*** Begin section ***

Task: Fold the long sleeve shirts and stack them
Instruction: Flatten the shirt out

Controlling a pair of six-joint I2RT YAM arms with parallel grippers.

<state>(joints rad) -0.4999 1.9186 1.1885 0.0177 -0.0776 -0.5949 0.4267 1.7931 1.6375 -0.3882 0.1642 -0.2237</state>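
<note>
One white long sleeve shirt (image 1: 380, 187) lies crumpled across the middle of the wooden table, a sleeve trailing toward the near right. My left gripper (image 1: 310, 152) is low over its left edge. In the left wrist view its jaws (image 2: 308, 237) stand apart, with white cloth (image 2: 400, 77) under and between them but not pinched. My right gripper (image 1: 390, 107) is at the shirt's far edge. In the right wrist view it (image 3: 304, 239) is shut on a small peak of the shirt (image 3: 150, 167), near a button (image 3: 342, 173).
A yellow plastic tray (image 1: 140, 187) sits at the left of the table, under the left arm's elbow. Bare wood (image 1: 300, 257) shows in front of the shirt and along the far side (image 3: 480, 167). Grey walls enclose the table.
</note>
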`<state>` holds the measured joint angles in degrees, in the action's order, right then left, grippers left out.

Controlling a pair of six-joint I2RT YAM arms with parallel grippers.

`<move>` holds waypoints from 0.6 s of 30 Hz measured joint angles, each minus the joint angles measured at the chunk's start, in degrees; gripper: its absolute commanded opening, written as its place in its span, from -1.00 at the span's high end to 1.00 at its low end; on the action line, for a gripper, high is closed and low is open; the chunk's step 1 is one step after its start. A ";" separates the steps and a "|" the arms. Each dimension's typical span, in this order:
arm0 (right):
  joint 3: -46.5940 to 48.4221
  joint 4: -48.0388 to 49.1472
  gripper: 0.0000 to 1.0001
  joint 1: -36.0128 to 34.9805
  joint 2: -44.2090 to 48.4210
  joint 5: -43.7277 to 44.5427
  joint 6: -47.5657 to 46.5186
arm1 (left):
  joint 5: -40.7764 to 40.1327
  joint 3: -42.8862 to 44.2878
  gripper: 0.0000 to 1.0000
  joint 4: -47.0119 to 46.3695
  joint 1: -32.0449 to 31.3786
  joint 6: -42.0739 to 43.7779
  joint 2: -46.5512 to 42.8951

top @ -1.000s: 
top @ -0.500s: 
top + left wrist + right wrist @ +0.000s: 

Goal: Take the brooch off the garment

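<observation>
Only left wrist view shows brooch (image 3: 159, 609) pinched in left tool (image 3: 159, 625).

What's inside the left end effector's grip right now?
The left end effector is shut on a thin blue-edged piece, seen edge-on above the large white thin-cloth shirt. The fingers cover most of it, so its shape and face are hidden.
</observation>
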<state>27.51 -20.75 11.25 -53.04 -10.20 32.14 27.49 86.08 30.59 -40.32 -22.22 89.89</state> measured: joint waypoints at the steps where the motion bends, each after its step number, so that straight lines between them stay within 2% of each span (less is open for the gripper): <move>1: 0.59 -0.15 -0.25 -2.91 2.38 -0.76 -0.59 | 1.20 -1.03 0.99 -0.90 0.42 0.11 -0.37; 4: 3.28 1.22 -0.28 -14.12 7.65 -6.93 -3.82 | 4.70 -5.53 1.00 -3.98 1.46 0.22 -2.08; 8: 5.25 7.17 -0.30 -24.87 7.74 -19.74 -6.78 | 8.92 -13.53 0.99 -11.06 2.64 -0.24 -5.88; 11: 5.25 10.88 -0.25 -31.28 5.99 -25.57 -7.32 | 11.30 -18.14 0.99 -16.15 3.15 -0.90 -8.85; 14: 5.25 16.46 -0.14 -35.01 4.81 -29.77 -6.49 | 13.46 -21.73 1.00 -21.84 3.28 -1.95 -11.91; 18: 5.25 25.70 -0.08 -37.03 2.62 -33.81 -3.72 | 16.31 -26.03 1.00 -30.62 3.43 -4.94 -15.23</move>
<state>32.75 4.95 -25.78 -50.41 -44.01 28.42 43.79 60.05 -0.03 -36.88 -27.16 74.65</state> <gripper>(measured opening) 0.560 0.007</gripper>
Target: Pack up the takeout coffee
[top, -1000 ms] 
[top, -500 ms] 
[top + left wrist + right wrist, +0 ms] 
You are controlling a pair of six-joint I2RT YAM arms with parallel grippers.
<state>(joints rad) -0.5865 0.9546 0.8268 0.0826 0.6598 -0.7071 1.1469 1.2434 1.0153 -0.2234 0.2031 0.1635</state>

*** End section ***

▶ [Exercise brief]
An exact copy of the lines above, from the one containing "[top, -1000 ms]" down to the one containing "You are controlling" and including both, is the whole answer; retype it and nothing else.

▶ [Your response]
[top, -1000 ms] 
[top, -500 ms] 
[top + left wrist + right wrist, +0 ms] 
You are controlling a pair of six-joint I2RT YAM arms with parallel grippers.

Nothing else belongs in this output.